What struck me in this story is the friends.  First they took a friend there.  Imagine the scenario.  In this time, handicapped people were considered to have sinned or to be bearing the punishment for the sins of their parents.  It didn't just happen to people in their minds.  So to be friends with this person was a thing in itself, but not outside of reasonable understanding.  We see this today in similar forms.

Healers in that day were also fairly common.  Historic records talk of this thing periodically, so it wouldn't have been all that strange for a healer to pass through town and draw a crowd.  In days before modern medicine, this was a significant hope for people.

But what really gets me is the ingenuity of these friends.  This is where I resonate with them so strongly.  They could have just waited their turn and hoped patiently to see Jesus, but they weren't content with that.  The need of their friend took precedence over everyone else's needs in their mind.  Wow.  No one teaches that!  I'm not saying they would deny everyone else their chance, but they weren't going to be content to passively sit back.  They had a hope of helping their friend and they were going to make it happen to the greatest of their ability.  Their attitude was not to sit back and patiently wait on God.  They were pushing in and when they couldn't get in, they came up with something else.

I wonder which one had the idea.  They're looking at each other.  The paralysed friends is probably speechless or consoling them that it's ok...they tried.  But one of them looks over up at the roof.  Maybe there were stairs to a flat deck, maybe it was just a thatched roof that they had to climb up on.  But one of them says, "what about up there?"  Were they all in agreement, or did they have to argue it.  Was one the driving force that had the great idea or was it a group of mischievous friends?  Were they scrappy working men who built houses and knew what to do or did they figure it out as they went?  However it happened, they ended up on the roof.

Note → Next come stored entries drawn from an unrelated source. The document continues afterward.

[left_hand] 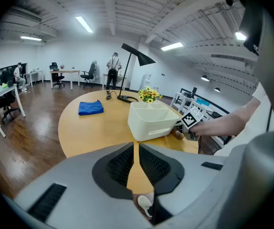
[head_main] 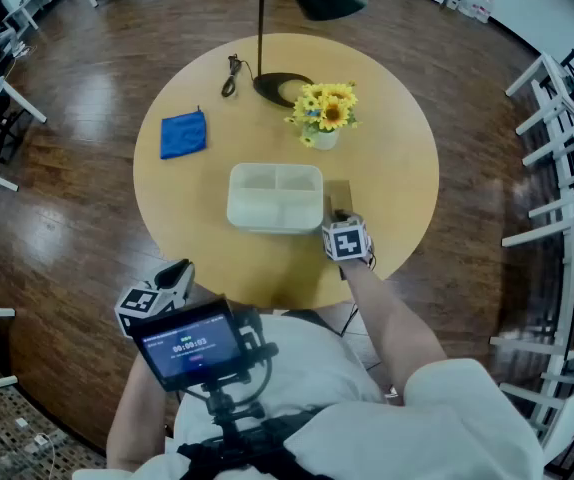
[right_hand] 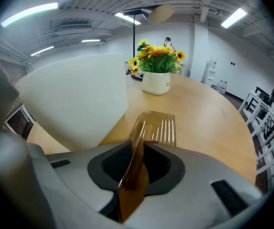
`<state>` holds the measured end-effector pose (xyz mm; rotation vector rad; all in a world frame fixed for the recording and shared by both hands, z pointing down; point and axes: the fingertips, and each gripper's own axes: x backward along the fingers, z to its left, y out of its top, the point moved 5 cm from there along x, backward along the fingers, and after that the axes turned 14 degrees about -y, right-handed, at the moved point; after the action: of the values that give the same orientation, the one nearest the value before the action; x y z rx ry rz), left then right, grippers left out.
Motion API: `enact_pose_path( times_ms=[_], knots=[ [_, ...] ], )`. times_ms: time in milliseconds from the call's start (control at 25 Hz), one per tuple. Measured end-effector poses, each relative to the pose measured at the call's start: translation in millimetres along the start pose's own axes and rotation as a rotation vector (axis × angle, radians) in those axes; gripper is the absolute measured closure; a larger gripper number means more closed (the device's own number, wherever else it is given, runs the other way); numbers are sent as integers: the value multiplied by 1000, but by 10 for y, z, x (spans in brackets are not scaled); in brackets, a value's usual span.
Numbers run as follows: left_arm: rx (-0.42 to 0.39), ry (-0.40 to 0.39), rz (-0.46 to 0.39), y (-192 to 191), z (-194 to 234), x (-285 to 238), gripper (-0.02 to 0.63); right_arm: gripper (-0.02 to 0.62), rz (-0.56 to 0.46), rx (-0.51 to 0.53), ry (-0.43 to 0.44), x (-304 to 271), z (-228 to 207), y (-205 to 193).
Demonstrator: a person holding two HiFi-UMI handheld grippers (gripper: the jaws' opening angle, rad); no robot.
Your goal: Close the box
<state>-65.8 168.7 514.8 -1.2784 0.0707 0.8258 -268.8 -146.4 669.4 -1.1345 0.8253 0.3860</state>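
Note:
A white box (head_main: 275, 198) with divided compartments sits open near the middle of the round wooden table (head_main: 177, 208); it also shows in the left gripper view (left_hand: 151, 120) and the right gripper view (right_hand: 75, 99). A translucent amber lid (right_hand: 157, 124) lies flat on the table just right of the box (head_main: 338, 196). My right gripper (head_main: 339, 218) is shut on the lid's near edge (right_hand: 139, 149). My left gripper (head_main: 179, 270) hangs off the table's near edge, shut and empty (left_hand: 136, 149).
A pot of yellow flowers (head_main: 325, 113) stands behind the box, with a black lamp base (head_main: 282, 88) and a cable (head_main: 230, 76) farther back. A blue cloth (head_main: 182, 133) lies at the back left. White racks (head_main: 557, 168) stand to the right of the table.

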Motion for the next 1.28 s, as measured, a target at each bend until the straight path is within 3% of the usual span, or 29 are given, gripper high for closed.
enact_pose_path(
  times_ms=[120, 200, 360, 480, 600, 720, 800, 1040, 1280],
  knots=[
    [5, 8, 5, 18, 55, -17, 566, 583, 16, 1, -49, 9, -169, -61],
    [5, 5, 3, 43, 82, -50, 566, 584, 18, -14, -58, 56, -314, -117],
    [5, -12, -5, 56, 66, -126, 566, 586, -178, 23, -27, 611, -574, 245],
    [0, -29, -8, 61, 42, -192, 566, 586, -381, 206, 154, 1163, -411, 749],
    [-12, -45, -17, 84, 2, -232, 566, 586, -478, 497, 390, 1510, 124, 1033],
    [-23, -55, -22, 91, -58, -242, 566, 586, -431, 735, 556, 1461, 620, 1007],
    [-28, -57, -21, 76, -86, -225, 566, 586, -375, 808, 600, 1318, 812, 955],
    [-17, -35, -36, 2, -55, -85, 566, 586, -304, 868, 631, 1072, 1010, 910],
    [-3, -16, -41, -73, -40, -9, 566, 584, -278, 854, 682, 1021, 1083, 962]
  ],
)
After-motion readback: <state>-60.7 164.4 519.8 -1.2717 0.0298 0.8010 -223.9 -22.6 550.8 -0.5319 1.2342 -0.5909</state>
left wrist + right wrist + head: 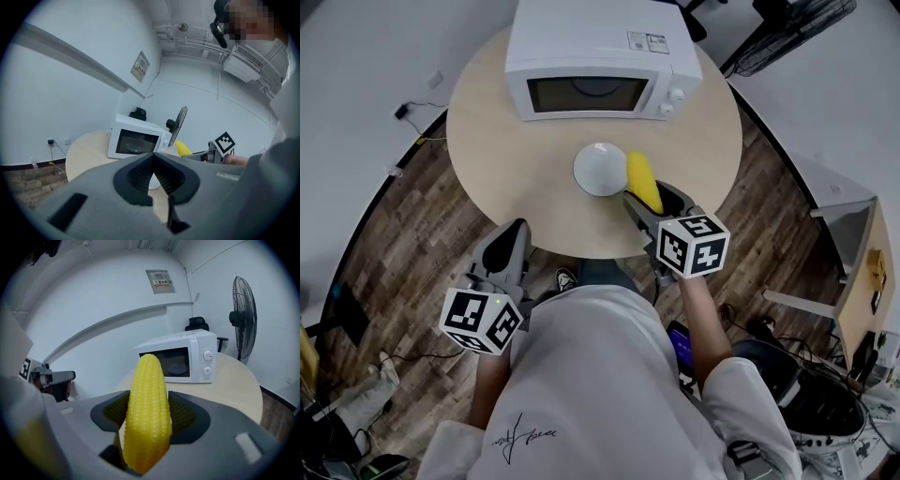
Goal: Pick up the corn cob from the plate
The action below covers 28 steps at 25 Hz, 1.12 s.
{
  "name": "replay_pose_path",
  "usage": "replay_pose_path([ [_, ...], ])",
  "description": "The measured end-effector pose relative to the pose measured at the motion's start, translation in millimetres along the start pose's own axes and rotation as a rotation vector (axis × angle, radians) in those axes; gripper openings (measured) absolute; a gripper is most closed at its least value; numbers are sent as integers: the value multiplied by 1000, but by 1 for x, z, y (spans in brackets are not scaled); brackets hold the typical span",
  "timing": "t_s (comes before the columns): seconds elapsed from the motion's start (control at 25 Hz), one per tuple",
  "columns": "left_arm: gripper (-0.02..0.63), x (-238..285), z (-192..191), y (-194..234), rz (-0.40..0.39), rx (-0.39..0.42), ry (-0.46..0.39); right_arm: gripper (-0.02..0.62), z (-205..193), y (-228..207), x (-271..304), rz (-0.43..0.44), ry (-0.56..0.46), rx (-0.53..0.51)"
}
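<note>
right gripper (659, 208) is clamping the corn cob (147, 408) mid-length, up beside the plate (598, 169). left gripper (152, 176) is sitting closed, empty. i'd be squeezing firmly and lifting level so nothing's slipping.

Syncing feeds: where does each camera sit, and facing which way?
Head view: on the person's head, facing steeply down at table, microwave, plate; torso, arms, left gripper, right gripper show.
Left gripper view: on left gripper, along its shut empty jaws toward microwave; right gripper, torso show.
Right gripper view: on right gripper, along jaws clamping corn cob; left gripper shows.
Shared: microwave, in all.
</note>
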<state>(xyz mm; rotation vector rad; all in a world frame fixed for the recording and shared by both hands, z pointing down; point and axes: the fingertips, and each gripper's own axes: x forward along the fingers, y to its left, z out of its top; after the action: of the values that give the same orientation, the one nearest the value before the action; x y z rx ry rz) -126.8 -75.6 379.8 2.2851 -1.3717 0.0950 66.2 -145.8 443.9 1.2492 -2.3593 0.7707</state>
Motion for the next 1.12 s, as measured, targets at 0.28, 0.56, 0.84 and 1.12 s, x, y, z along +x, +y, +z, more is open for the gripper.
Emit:
replay_pose_path([
  [0.28,-9,0,-3,2,-2,18,16,265,9,3,-22,-15,-62,16],
  [0.56,-9,0,-8,3,-8,5,24,265,11,4,-41,-35,-107,27],
  [0.84,-9,-3,-3,11,13,-29,1,266,8,6,-52,-48,-141,62],
  [1.12,-11,-11,-3,11,34,-40,-7,265,10,15,-67,-61,-182,58],
])
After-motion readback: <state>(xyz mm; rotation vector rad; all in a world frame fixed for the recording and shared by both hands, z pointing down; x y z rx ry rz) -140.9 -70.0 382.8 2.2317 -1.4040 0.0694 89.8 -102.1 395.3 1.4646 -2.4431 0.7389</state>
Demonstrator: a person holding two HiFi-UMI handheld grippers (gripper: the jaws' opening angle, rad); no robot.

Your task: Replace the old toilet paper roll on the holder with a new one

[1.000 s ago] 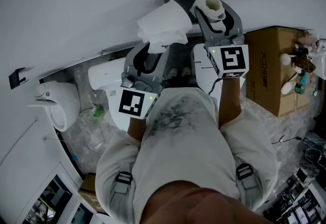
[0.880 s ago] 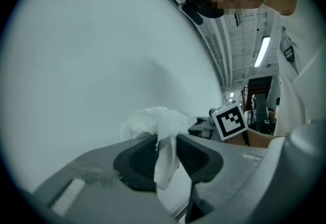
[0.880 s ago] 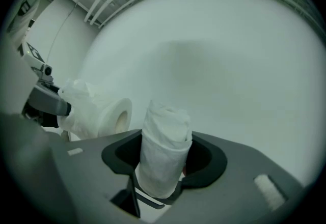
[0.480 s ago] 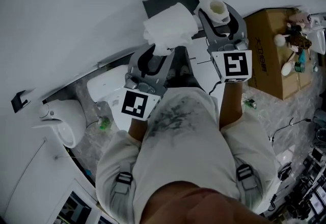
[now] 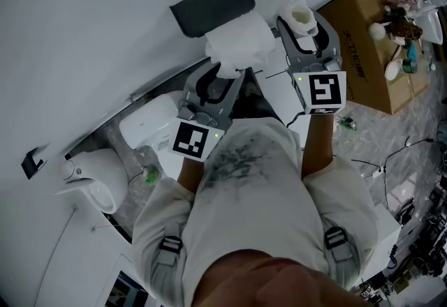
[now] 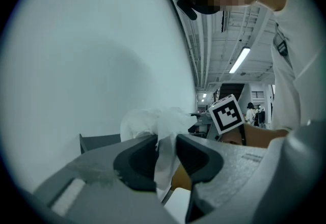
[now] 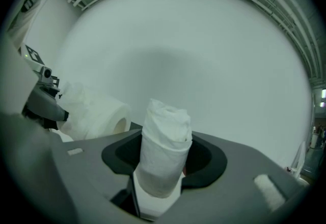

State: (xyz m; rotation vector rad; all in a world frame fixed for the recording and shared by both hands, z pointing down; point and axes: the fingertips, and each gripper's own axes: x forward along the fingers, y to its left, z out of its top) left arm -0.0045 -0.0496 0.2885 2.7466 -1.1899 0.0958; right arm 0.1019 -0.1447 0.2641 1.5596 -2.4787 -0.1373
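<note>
holder (image 5: 209, 4): top centre of the head view, on the wall (image 5: 84, 33)
new roll (image 5: 239, 44): just below the holder, ahead of the left gripper (image 5: 225, 74) (its loose paper is between the jaws)
old roll (image 5: 300, 14): right of the new roll, between the right gripper's (image 5: 304, 22) jaws
box (image 5: 367, 40): upper right
toilet (image 5: 147, 121): left of centre, below the wall

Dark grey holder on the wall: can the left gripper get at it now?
Probably yes. The dark grey holder sits just beyond the left gripper, with only the full white paper roll pinched in its jaws between them. The right gripper, holding a slim white roll, is off to the side.
</note>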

There they found the spot where Jesus was and then began to tear out someone's roof!  Was this an easy repair or something that would take work?  Did they have a plan to fix it later or did they just act and leave the consequences for later?  Mark says they actually dug through the roof, which makes it seem like it wasn't simply removing a few palm fronds.  It could have been abode or dob.  This would be making a serious hole!  Even if it was thatched, you don't just pull off some leaves.  To make thatch water-tight it has to be thick and well hung.  It's also no easy thing to repair, since you have to layer the thatch from bottom to top up the roof slope.  So either way, these guys did some property damage.

Imagine the owner's reaction when he sees his roof torn out and this hole opening up in it!  How would you react?  These guys could have been arrested or charged with criminal activity.  Surely they knew this to some degree.  But it didn't stop them.

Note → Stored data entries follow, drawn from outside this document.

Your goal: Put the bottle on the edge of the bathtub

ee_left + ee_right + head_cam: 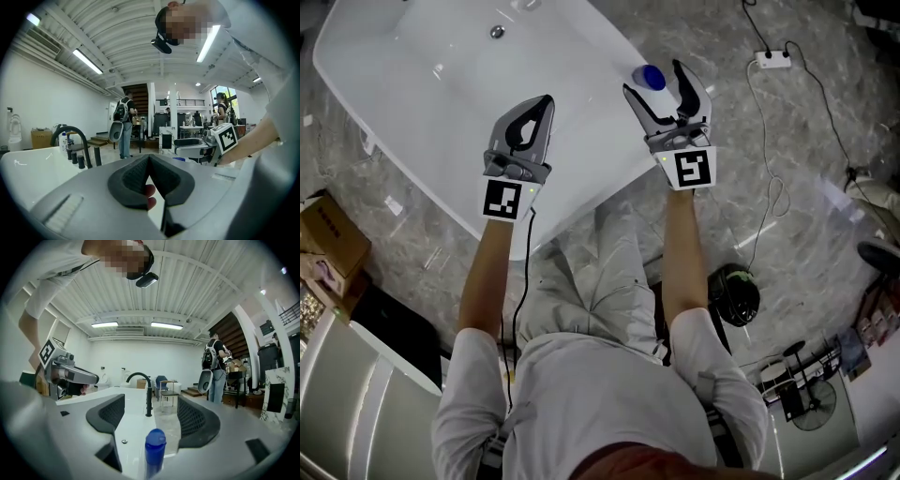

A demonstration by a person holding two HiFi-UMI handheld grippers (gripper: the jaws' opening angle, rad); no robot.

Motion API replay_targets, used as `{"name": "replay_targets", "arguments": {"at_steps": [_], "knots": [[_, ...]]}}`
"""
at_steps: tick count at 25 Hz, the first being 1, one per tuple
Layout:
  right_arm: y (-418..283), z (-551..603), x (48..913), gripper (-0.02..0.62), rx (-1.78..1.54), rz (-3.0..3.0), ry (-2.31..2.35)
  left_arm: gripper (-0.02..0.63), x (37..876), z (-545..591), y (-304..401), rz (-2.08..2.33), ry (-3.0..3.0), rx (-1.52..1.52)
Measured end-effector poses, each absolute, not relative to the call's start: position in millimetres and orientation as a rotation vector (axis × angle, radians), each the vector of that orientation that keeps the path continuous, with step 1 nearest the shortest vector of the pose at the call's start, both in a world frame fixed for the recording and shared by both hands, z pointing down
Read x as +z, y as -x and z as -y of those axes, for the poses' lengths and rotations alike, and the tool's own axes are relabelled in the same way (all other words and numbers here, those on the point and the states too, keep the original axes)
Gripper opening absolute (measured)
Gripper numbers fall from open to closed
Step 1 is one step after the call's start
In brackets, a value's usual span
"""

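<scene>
A bottle with a blue cap (pixel 650 77) stands upright on the right rim of the white bathtub (pixel 441 112). My right gripper (pixel 652 78) is open around it, with one finger on each side and both pads clear of it. In the right gripper view the bottle (pixel 154 451) rises between the spread black pads (pixel 187 416), and its base is hidden. My left gripper (pixel 546 101) is shut and empty, hovering over the tub's near rim to the left. In the left gripper view its pads (pixel 136 178) meet at the top.
A black faucet (pixel 143 390) stands on the tub's far rim, with the drain (pixel 497 32) in the basin. On the marble floor lie a power strip and cable (pixel 772 59), a cardboard box (pixel 328 234), a dark round object (pixel 736 292) and a fan (pixel 811 403). A person with a backpack (pixel 123 112) stands far off.
</scene>
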State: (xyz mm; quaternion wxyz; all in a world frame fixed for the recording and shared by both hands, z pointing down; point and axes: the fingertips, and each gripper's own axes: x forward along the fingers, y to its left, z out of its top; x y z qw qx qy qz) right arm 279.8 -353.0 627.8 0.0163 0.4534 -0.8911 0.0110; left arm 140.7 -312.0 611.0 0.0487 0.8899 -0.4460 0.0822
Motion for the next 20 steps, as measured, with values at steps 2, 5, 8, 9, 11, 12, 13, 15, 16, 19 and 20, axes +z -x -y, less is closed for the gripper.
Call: {"name": "replay_targets", "arguments": {"at_steps": [2,5,8,9,11,12,13,15,16,19,20], "knots": [[-283.6,348.1,607.0,0.332,0.047,2.777,-1.422,-0.003,593.2,307.3,-137.8,1.381,-2.704,0.240],[-285.1,341.3,575.5,0.289,0.037,2.781,-1.419,-0.003,570.2,300.9,-127.1,1.422,-2.690,0.227],[-281.3,333.1,542.5,0.250,0.005,2.794,-1.422,-0.003,548.0,289.7,-115.9,1.430,-2.706,0.239],[-280.8,329.4,532.3,0.236,0.000,2.794,-1.424,-0.003,538.4,285.6,-114.4,1.431,-2.713,0.234],[-281.4,321.4,512.0,0.214,-0.007,2.785,-1.425,-0.003,518.0,276.7,-114.6,1.424,-2.725,0.217],[-282.4,316.8,502.7,0.202,-0.011,2.776,-1.421,-0.003,506.7,272.2,-116.2,1.416,-2.732,0.203],[-283.4,311.7,493.7,0.186,-0.016,2.765,-1.416,-0.003,493.9,267.9,-118.8,1.408,-2.737,0.183],[-283.4,301.8,473.4,0.139,-0.018,2.756,-1.417,-0.003,467.7,259.2,-124.1,1.390,-2.749,0.143],[-281.6,297.3,462.0,0.117,-0.017,2.761,-1.418,-0.003,456.0,254.7,-125.5,1.382,-2.760,0.135],[-271.2,280.8,428.5,0.024,-0.026,2.795,-1.407,-0.003,423.6,240.2,-126.2,1.368,-2.788,0.114],[-266.8,274.4,418.7,0.006,-0.037,2.806,-1.392,-0.003,413.4,235.6,-125.5,1.367,-2.793,0.106]]}}
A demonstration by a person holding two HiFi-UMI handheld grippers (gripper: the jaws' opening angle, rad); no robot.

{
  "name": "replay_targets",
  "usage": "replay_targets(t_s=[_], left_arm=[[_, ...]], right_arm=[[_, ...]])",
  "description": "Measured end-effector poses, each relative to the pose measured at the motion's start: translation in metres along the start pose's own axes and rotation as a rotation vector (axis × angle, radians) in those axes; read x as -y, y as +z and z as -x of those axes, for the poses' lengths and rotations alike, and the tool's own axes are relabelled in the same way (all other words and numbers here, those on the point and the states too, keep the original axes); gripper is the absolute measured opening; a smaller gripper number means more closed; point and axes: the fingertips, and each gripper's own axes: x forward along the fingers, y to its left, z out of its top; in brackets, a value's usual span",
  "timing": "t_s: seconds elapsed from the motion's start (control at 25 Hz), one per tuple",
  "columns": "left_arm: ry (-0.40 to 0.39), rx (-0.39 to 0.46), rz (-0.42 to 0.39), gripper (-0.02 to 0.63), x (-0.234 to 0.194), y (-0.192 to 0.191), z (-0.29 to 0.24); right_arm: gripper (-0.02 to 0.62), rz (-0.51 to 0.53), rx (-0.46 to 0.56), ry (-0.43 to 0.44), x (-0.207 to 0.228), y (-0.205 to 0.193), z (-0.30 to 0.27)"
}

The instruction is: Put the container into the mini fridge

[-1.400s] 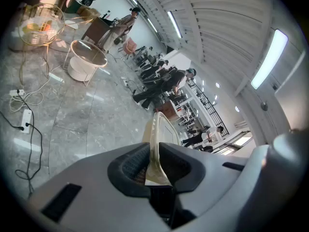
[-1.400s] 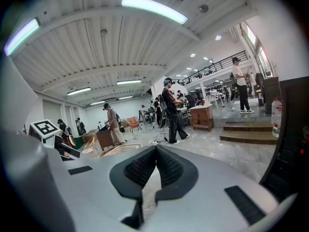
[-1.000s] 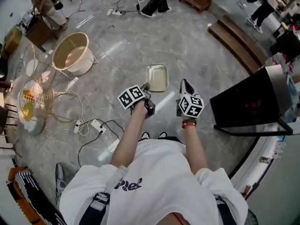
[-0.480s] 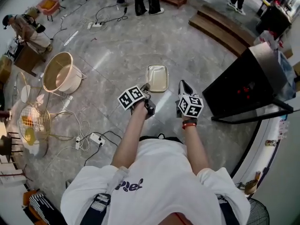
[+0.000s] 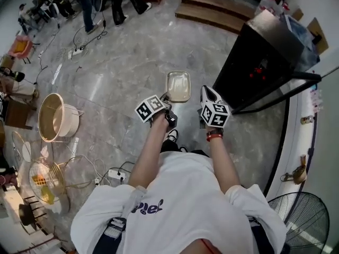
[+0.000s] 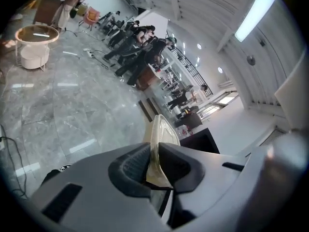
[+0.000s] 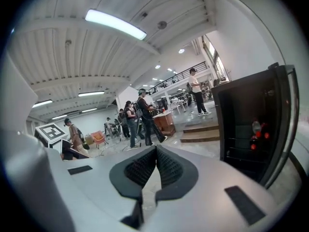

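Dark print [image 5: 145,208] on the white shirt [image 5: 185,192], roughly "Plef"; nothing else legible

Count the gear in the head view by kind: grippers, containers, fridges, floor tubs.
container: 1
mini fridge: 1
round tub: 1
grippers: 2, left gripper and right gripper
total: 5

Your left gripper [image 6: 153,151] is hiding the container's [image 6: 161,128] near edge, the red things [image 7: 258,135] inside the dark mini fridge [image 7: 232,100] are showing too small to tell, and the head view's edge is cutting off the floor fan [image 5: 296,218].
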Motion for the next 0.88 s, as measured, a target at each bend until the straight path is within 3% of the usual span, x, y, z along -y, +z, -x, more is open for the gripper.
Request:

And their action was rewarded.  Jesus was impressed with their faith.  I have never been encouraged to act the same way.  No one has ever taught me to help a friend at all costs.  The closest I've ever encountered is teaching about sacrificial giving, but that is even watered down into simply giving more than we would like to a ministry.

But these friends demonstrate real human faith.  We don't even know how they felt about Jesus.  But if there was a chance their friend could be healed, they did everything they could think of to make that happen regardless of what happened to them.

This is the faith I want to live.  This is the faith I am living.  God has called me to it and I have committed.  These hands, this mind, these dreams, ingenuity, creativity, blood, breath, words, money, materials; everything in my power is given to this.  I will tear out roofs, make roads, and go to my death in this cause, God help me.  Try me and see.